Kunming’s go-getting party secretary Qiu He took the helm in December 2007. He’s determined to clean up polluted Dian Chi Lake, on the city’s southern fringe. Zürich is providing expertise. “The Swiss experts who visit regularly have helped with new technology to improve the sewage system and water purification treatment,” says Jian Hai Yun, vice-director of the Kunming Urban Planning and Design Institute. Other moves bode well. Ten rivers formally in culverts were recently restored with trees and footpaths. A ban on making and selling plastic bags began on 1 January. More than half the city’s 4.7 million people use solar water heaters, according to America’s Worldwatch Institute. And power-generating cells are being used atop street lamps.
US partner of Andao tea
“During 2,000 years of history Yunnan has always held a prized place. It’s going to continue that way. Yunnan has leverage within China because it has access to the neighbouring countries. Being out here allows for more free time, fresher air and better access to the countryside. Sitting around in the tea market drinking tea is heaven.”

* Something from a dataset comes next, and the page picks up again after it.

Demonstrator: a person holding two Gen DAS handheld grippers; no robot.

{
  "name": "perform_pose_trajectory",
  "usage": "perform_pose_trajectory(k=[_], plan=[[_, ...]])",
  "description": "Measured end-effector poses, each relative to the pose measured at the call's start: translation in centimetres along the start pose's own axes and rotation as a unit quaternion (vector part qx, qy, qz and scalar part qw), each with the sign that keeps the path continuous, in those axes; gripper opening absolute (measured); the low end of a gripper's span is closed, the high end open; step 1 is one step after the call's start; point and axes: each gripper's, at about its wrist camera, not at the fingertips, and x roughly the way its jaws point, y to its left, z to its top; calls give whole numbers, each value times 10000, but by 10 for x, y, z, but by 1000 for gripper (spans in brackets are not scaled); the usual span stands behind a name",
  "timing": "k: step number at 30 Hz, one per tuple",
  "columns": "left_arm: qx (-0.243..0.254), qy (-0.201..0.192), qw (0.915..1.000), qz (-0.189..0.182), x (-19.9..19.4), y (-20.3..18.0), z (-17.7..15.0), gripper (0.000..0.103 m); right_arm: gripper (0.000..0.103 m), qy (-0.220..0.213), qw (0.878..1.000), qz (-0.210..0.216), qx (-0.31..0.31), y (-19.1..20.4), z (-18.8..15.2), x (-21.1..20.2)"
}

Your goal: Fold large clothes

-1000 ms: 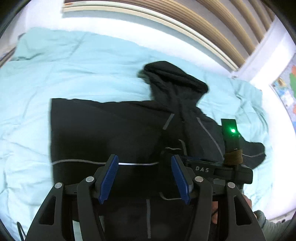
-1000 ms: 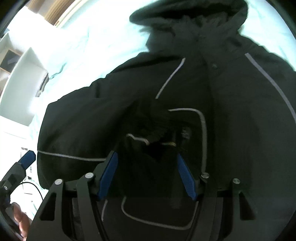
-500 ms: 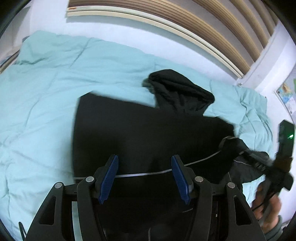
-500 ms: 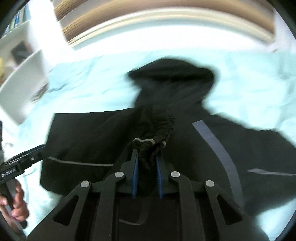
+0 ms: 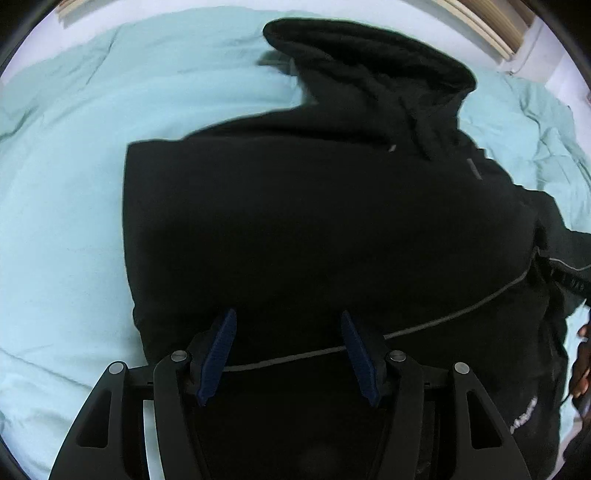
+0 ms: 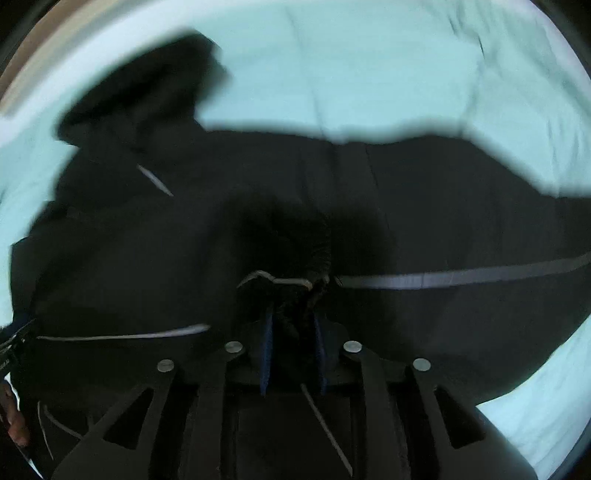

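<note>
A large black hooded jacket [image 5: 314, 229] with thin grey stripes lies spread on a pale turquoise duvet [image 5: 66, 177]; its hood [image 5: 369, 62] points away from me. My left gripper [image 5: 288, 354] is open and empty, low over the jacket's near part. In the right wrist view the same jacket [image 6: 443, 221] fills the frame, blurred. My right gripper [image 6: 293, 325] is shut on a bunched black sleeve cuff [image 6: 295, 258] and holds it over the jacket's body.
The duvet [image 6: 406, 74] covers the bed on all sides of the jacket. A slatted headboard [image 5: 491, 22] and a white wall stand beyond the hood. A hand [image 5: 581, 362] shows at the right edge of the left wrist view.
My right gripper closed on the sleeve cuff and carried it to the right across the jacket. My left gripper stayed open and moved closer over the jacket.
</note>
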Motion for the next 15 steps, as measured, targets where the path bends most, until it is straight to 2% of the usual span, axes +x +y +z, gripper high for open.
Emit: perform_pose_trajectory(k=[2,4,7,10,12,13,15], plan=[[92,-1,9999,116,-1,-5,3,61,23,30,9998,143,152,-8,-2,10],[145,-5,9998,143,-4,-6,4,61,27,27,9999,122,56,-8,-1,8],[27,-109,9999,-45,-21,-3,7,61,41,24,9999,-24,-140,-4,3,-7],[-29,-398,9988,-286,-50,-1,8,61,52,-308,9995,-47,-106,-1,9,-45],[59,-600,9973,-420,-68,-9,8,61,66,-726,9969,164,-271,16,11,-77],[96,-595,9972,-451,-68,-10,9,61,67,-831,9954,293,-367,28,11,-86],[223,-513,9971,-520,-64,-24,7,61,67,-781,9931,589,-649,62,8,-86]])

“Agriculture is pretty strong here. Last year S&B Foods, a large Japanese company, set up a herb farm near Kunming. It’s close to Japan for shipping agricultural products and much cheaper than Shanghai. Although some people say the workers are a bit too relaxed!”
Jian Hai Yu:
“I made the plan to change the market back into the Jinzhi river, but I find it unbelievable the speed with which it happened. Within three to five years an entirely new Kunming will appear. Just like Barack Obama, we can say that in Kunming everything is possible.”
“A lot of new developments are starting to address the wider context around them, taking on a responsibility to improve the urban landscape, to add greenery, to create better street-scapes. Obviously, now there’s going to be a bit of a pinch, but on the other hand there’s a lot of policies from the central government to support the economy and help homeowners. There’s still a sense of optimism, but a feeling that this year things will be a bit quieter.”
“My generation is different because as we grew up China was increasingly open. Politics didn’t play as much of a role. We’re not as politically focused but more interested in exploring our personal interests in art. Kunming is different from other places because it is a little more removed from the world. There are many interesting things to paint here: ethnic minorities, beautiful scenery.”
Dima and Elizabeth Shanaider:
Founders of Worldwide Printing & Publishing Services
“There are people here who want to trade with the world. It’s not difficult to find people who want to co-operate,” says Elizabeth. “When we came Beijing Road was terrible, but now there’s a bus route, the traffic is organised. It’s developing, we’re really feeling it,” says Dima.
Editor of gokunming.com and founder of Meridian
“Diversity is the word which gets attached to Yunnan. You’ve got the foothills of the Himalayas and tropical jungle. You could spend your whole life exploring and still not see it all. That’s what makes the bike rides fun, you never know what you’ll come across. China itself has started to recognise the importance of Yunnan, not just for trade and investment, but for the environment. I think this city will be among the most environmentally friendly in China. More and more people from Beijing, Shanghai and the coast are buying second homes here. There’s also a plan to build China’s Hollywood here. Stanley Tong, who directed a number of Jackie Chan movies, is building a state-of-the-art production facility near to Dian Chi Lake.”